Here at last – OntariosBest.ca

Twenty-four hours ago, my wife Laurie and I were cycling the Guelph to Goderich  Rail Trail between West Montrose and Elmira when a thought popped into my head. To be honest, it had been festering and building for some time, but suddenly it came into full fruition: build a website that mapped the kind of places we love to stop at when we are winding our way through the Ontario countryside: hand-scooped ice cream, tea rooms, bakeries and family-style restaurants. You can find it at OntariosBest.ca.

These places are hard to find! It’s easy to find ads and apps for Timmies and all the fast-food franchises (and we like Timmies – but not all the time). Their jingles remain in our heads for years! But what about the “Mom-and-Pop” places? The ice cream scoopers that support Ontario’s local dairies? The home-style bakeries that are now competing with all the “in-store” bakeries. The restaurants that offer real, home-cooked food and not the pre-prepared-frozen-reheated-and-served meals like so many roadhouses and franchises do. Those places are all about homogenization. I like my rhubarb pie fresh, in season, thank you very much!

Back around Canada Day, Laurie and I spent a few days away at an inn up in Grey County. In its rather pretentious way, dinners started at about $30 – each. While that would’t break the bank, we were looking for better value for our money and, after some searching, found a place just north of Chatsworth: Kettle’s Back Home Cookin’. Wonderful! Last month, we were touring Huronia with my wife’s cousin, searching out the various connections with Samuel de Champlain and the Wendat people as this year is the 400th anniversary of Champlain’s arrival in Ontario. We had a fine lunch at Mum’s Restaurant in Midland. The food was great, as was the service and servers.

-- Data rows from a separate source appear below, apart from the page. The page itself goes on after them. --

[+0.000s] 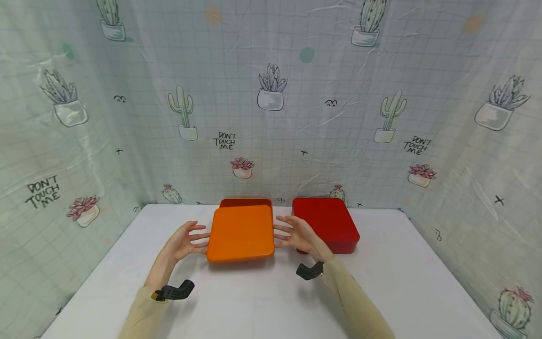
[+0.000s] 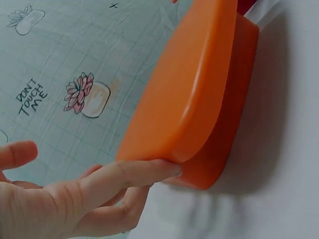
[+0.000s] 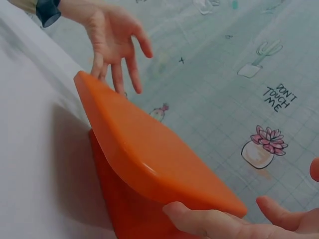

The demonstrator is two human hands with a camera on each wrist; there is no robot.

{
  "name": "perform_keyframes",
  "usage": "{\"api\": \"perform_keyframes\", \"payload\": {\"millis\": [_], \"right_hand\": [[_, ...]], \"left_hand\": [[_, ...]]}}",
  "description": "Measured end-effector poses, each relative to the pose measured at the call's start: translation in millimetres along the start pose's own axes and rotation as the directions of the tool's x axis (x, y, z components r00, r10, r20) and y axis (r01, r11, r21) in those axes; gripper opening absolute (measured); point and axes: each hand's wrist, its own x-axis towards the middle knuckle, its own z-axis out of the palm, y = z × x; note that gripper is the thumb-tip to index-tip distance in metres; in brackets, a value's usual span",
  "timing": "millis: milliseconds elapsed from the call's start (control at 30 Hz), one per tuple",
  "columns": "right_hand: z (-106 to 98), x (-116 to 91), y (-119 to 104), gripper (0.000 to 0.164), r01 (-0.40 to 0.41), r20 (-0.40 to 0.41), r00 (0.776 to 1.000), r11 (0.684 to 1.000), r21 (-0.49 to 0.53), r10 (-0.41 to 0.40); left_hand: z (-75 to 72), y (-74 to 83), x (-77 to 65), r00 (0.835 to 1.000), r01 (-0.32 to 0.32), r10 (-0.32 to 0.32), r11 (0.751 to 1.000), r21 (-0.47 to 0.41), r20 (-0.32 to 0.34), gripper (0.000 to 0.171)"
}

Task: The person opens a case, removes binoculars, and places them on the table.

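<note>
An orange lid (image 1: 241, 234) lies tilted over an orange box (image 1: 245, 202), set toward the near side so that the box's back part shows behind it. In the right wrist view a gap shows between the lid's rim and the box (image 3: 107, 184). My left hand (image 1: 183, 242) has its fingertips at the lid's left edge, its fingers extended and the thumb held away. On the opposite edge, the fingers of my right hand (image 1: 299, 235) touch the lid in the same way, thumb apart from it.
A red box (image 1: 323, 219) stands just right of the orange one, partly behind my right hand. Both are on a white table (image 1: 250, 301). A sheet printed with cacti (image 1: 271, 94) hangs at the back and along both sides.
</note>
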Motion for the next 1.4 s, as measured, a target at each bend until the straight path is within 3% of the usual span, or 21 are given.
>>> {"api": "perform_keyframes", "payload": {"millis": [500, 767, 1033, 1400], "right_hand": [[8.4, -20.5, 2.3, 0.059, -0.024, 0.044, 0.999, 1.000, -0.004, 0.024], [13.4, -37.6, 6.8, 0.059, -0.037, 0.081, 0.996, 0.999, -0.009, 0.038], [17.8, -51.7, 18.8, 0.055, -0.050, 0.083, 0.995, 0.998, -0.039, 0.053], [21.4, -68.5, 32.1, 0.057, -0.063, 0.076, 0.995, 0.996, -0.056, 0.067]], "left_hand": [[11.6, -10.8, -18.2, 0.999, -0.019, 0.019, 1.000, 0.018, -0.046, 0.065], [17.8, -21.5, -33.5, 0.999, 0.006, -0.004, 0.998, 0.055, -0.051, 0.062], [16.0, -31.9, -49.8, 1.000, 0.001, -0.003, 0.997, 0.080, 0.027, 0.056], [13.3, -42.3, -68.0, 0.992, 0.028, -0.032, 0.999, 0.030, 0.125, 0.030]]}}
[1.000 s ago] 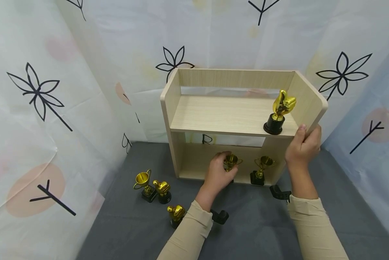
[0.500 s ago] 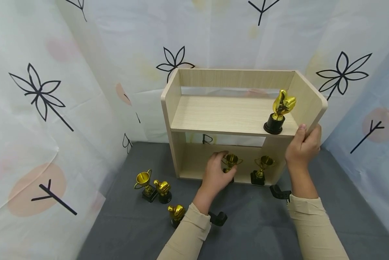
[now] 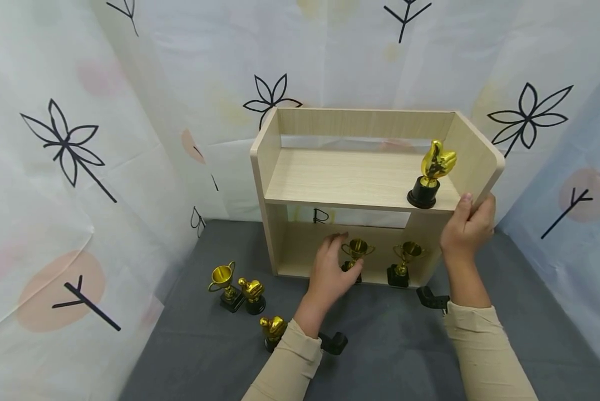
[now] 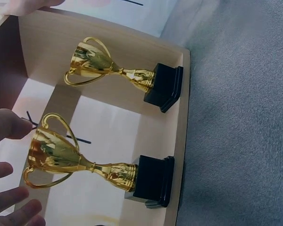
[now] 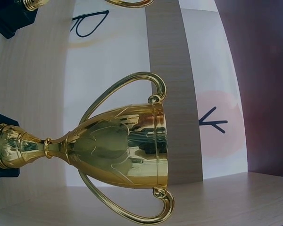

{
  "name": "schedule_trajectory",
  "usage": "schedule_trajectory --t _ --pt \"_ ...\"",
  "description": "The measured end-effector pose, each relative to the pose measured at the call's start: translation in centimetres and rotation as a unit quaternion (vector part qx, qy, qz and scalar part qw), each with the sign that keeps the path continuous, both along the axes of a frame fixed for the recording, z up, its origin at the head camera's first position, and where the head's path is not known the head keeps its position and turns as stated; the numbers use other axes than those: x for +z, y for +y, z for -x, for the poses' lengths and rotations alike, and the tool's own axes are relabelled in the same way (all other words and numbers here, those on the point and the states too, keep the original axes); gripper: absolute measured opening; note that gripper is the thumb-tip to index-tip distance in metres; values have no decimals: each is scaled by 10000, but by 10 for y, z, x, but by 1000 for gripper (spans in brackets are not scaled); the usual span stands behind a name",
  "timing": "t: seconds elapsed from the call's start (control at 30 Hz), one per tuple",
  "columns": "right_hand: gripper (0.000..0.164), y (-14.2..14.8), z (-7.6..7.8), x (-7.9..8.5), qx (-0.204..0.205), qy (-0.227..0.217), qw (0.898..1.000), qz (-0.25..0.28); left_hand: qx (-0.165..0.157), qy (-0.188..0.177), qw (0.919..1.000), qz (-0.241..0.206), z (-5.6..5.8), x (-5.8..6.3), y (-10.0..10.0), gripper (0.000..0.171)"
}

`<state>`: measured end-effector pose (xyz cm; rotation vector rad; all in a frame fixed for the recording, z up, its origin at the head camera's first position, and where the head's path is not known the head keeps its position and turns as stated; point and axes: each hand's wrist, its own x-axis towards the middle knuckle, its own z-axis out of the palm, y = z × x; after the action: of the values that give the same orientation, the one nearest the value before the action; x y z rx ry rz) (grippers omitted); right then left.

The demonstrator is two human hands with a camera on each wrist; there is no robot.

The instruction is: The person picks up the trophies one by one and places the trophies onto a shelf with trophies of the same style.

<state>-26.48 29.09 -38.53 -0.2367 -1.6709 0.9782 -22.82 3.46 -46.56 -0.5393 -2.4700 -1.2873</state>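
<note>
My left hand [image 3: 330, 273] is spread beside a gold trophy cup [image 3: 358, 248] on the lower level of the pale wooden shelf [image 3: 325, 178]. In the left wrist view, the thumb and fingers stand apart at the rim of this trophy cup [image 4: 56, 150], whose black base rests near the shelf's front edge. A second trophy cup [image 3: 409, 252] stands to its right, and fills much of the right wrist view. With my right hand [image 3: 467, 228] I grip the front edge of the shelf's right side panel, thumb toward the inside.
A gold thumbs-up trophy [image 3: 434, 167] stands at the upper level's right end. On the grey cloth to the left are a trophy cup [image 3: 222, 275] and two thumbs-up trophies [image 3: 252, 292], the nearer one partly behind the left sleeve [image 3: 292, 356]. Patterned sheets hang around.
My left hand has loosened from the trophy cup and drawn slightly left, its fingers spreading. The cup stays in place. My right hand keeps its grip on the shelf.
</note>
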Motion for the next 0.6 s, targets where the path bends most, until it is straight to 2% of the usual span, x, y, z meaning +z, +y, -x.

The other problem here in Ontario, is finding a good cup of tea. Having lived in Britain for a few years, we came to appreciate how restorative a cup of tea can be after a day of hiking the Bruce Trail or driving around Bruce County. But good cups of tea and their associated tea rooms (with home-style baking, of course) are difficult to find here in Ontario. In England, every small town and village has at least one (as well as a pub, of course!) and if you’re visiting an English Heritage or National Trust property, there is always a tea room there or nearby. I know Ontarions don’t tend to be tea drinkers, but really, there is more to life than coffee and doughnuts. Apple crisp, peach cobbler, date squares, raspberry pie – exactly what good bakeries and tea rooms have and what we need after a day out and about.

It’s these kinds of places we would like to celebrate and put on the map. The easier they are to find – all in one place – the more likely people will visit them, eat and tell their friends about what great places they are. So, celebrate the great home-cooking, baking and hand-scooping we have here in Ontario. And, if you find place that’s not on our map, let us know about it by completing the online form. Bon appetit!